Gli Stati Uniti restano l’investimento di gran lunga maggiori di tutti i surplus
commerciali e valutari. Anche perché: quale altro altrove? La posizione patrimoniale
netta americana verso l’estero era e resta a un record di 26.200 miliardi a fine
2024.
Il Brics coin non esiste. Allo yuan cinese non si affida nemmeno
Pechino. E l’euro è quello che vuole essere, malgrado i tanti ammonimenti, di Draghi
per ultimo: una moneta comune – non ci sono eurobond, che pure sarebbero vantaggiosissimi,
e anzi non c’è nemmeno una regolamentazione unitaria delle banche.
Il Fondo Monetario Internazionale censisce che tre quinti delle riserve
valutarie mondiali, il 57,8 per cento, è in dollari (l’euro segue a molta
distanza, il 19,8 per cento – i vari mercati euro).
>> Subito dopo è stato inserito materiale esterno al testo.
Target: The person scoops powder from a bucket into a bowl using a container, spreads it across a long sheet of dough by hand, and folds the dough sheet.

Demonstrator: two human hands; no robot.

E analogamente per i pagamenti
internazionali: sono in dollari tre pagamenti su cinque, il 59,6 percento – la
Cina, il maggior performer del commercio mondiale, usa lo yuan per il
4,3 per cento.
E le prospettive a breve, malgrado Trump, restano positive, poiché la Federal
Reserve non ha intenzione di ridurre i tassi, fermi al 4,25-4,50 per cento.